Annual Cultural Events

In Prague, at any time of the year, there are some cultural events or festivals going on. Listed below is our list of Prague’s most popular annual events and festivals. Dates and times might vary, so be sure to check in advance with the Prague Tourism Office.

 

January

New Year’s Day

January 1

On this public holiday, a half-hour fireworks show starts at 6pm at Letná. For the best views, head toward the river bank. read more

 

Prague Winter Music Festival

Early January

An annual festival of opera, ballet, and classical music which began while the country was under communism in 1972. It usually starts in the first week of January and is held at various venues including Prague’s National Theatre, The Estates Theatre and Rudolfinum.

 

Days of European Film

Late January to early February

Beginning in late January, this festival highlights some 30 different European films at various cinemas in the city centre.

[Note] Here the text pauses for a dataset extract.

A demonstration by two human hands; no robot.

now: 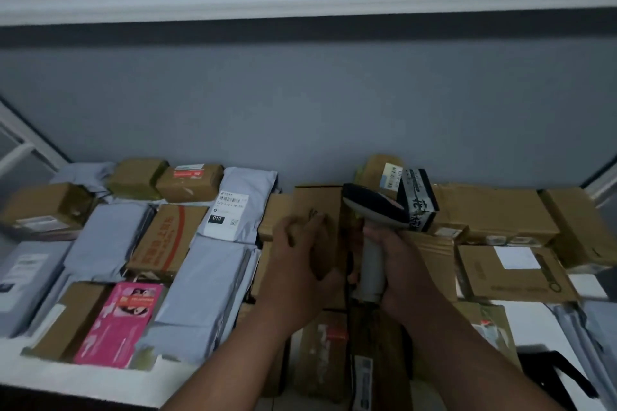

You may even meet some of the stars, directors and producers (various venues; website)

 

February

Masopust

Week before Ash Wednesday

The local incarnation of Mardi Gras (Masopust is Czech for “meat-fast”) brings everyone out on the streets for a party. The Prague version includes parades featuring elaborate handmade costumes, as well as pig-roasts, theatre performances and family activities. Events take place in various districts of Prague (website).

 

St. Matthew‘s Fair (Matějská pouť)

Late February-April

Fair starting either in late February or early March and running through the end of April.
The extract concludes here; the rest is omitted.